Did you ever return to work after that -- No.After the day of the injury, did you ever return to work? -- No.”
In addition to these four findings, his Honour accepted the respondent’s evidence that the
appellant returned to work some 10 to 14 days after the accident, and that this occurred prior to his
entering hospital. In those circumstances, there must have been a period of more than 10 days after the
accident and before his admission to hospital. This is inconsistent with it having occurred on 29 or 30
May. It is, however, consistent with it having occurred early in May. It is also impossible to accommodate within the appellant’s version of events the fact that his wages were paid for an
appreciable period of time after the accident and up to 26 May, indicating that the accident must have
occurred prior to that date. However, his Honour was cautious about this evidence because it appears
to have been derived from records which were not tendered. The learned trial Judge records, however,
that there was no objection to the evidence, and the records were in court. It was open to his Honour
to infer that the accident occurred much earlier than the date nominated by the appellant. The evidence
supporting that conclusion was overwhelming. The appellant did not seek to establish that the accident
had occurred earlier than about 29 May 1984, but within the limitation period.

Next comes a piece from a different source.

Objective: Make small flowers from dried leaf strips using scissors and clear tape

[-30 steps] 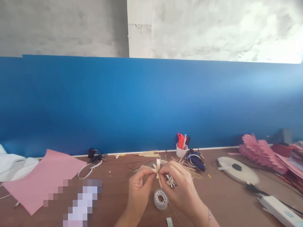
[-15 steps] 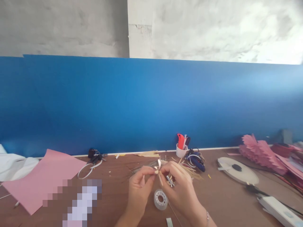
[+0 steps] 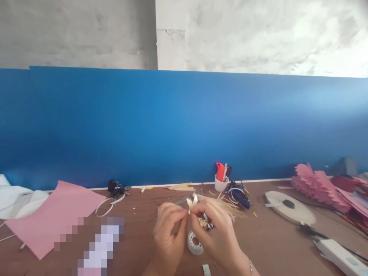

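My left hand (image 3: pixel 170 230) pinches the base of a small cream flower-like piece (image 3: pixel 191 203) between thumb and forefinger. From the other side, my right hand (image 3: pixel 217 226) pinches the same piece, its fingertips close to the left ones. Pale petal-like strips stick upward from between the fingertips. Just below the hands a white tape roll (image 3: pixel 195 243) lies on the brown table (image 3: pixel 138 237), partly covered by my right hand. Dried straw-like strips (image 3: pixel 230 207) spread behind the hands, and small pale scraps show under my right palm.
A white cup (image 3: pixel 220 183) with red-handled scissors and pens stands at the back, beside a dark blue coiled item (image 3: pixel 240 197). Pink paper (image 3: pixel 57 214) and keys (image 3: pixel 119 189) lie left. On the right are an oval pale plate (image 3: pixel 290 207), a power strip (image 3: pixel 339 255) and pleated pink paper (image 3: pixel 320 186).
The small piece has turned more upright, its strips now pointing up together. My left hand has shifted slightly left and down, and my right fingers have closed around the piece's base.
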A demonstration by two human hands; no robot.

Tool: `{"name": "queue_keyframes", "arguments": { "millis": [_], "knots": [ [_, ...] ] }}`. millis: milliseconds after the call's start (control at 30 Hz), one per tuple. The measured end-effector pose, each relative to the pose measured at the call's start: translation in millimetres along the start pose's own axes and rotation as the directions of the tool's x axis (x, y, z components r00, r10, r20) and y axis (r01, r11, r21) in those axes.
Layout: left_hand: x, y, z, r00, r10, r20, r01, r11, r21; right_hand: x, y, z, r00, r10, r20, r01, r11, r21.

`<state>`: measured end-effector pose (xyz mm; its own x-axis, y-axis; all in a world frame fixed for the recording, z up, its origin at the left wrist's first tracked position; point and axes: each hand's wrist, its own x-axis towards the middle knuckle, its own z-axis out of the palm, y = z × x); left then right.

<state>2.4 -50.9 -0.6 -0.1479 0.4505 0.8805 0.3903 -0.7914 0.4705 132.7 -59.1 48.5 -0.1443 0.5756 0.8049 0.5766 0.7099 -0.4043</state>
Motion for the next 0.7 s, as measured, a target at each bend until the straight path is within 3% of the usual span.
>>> {"name": "queue_keyframes", "arguments": {
  "millis": [267, 533, 700],
  "knots": [
    [-0.5, 3.7, 3.2, 0.996, -0.032, -0.079, 0.026, 0.997, -0.076, -5.9, -2.5, 4.2, 0.997, 0.065, -0.046, -0.065, 0.998, 0.012],
    [0.6, 1.9, 3.2, 0.998, -0.03, -0.046, 0.027, 0.997, -0.072, -6.0, -3.0, 6.1, 0.996, -0.009, -0.085, 0.007, 1.0, -0.019],
    [4.4, 4.2, 4.7, 0.996, -0.023, -0.083, 0.017, 0.997, -0.079, -7.3, -1.0, 7.1, 0.993, -0.059, -0.103, 0.056, 0.998, -0.034]
  ]
}}
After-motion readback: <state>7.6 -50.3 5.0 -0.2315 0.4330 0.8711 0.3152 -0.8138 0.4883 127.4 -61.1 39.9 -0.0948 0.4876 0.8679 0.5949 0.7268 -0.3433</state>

The appellant sought to place great reliance upon ex.17 which is a letter from Dr Guidice to
somebody described as “Sister”, presumably the person responsible for hospital admissions. The letter
is dated 31 May 1984 and requests the appellant’s admission to hospital. It is suggested that the letter
indicates that there was a consultation with Dr Guidice on 31 May. Whilst that is a possible explanation,
it is also possible that the letter was written on 31 May following a consultation on 30 May. It does not
conclusively prove that there was another consultation on 31 May which was not recorded in Dr
Guidice’s records. Even if there had been such a consultation, that would not detract substantially from
the compelling strength of the other evidence upon which his Honour relied and to which we have
referred.
In the circumstances, the appeal should be dismissed with costs.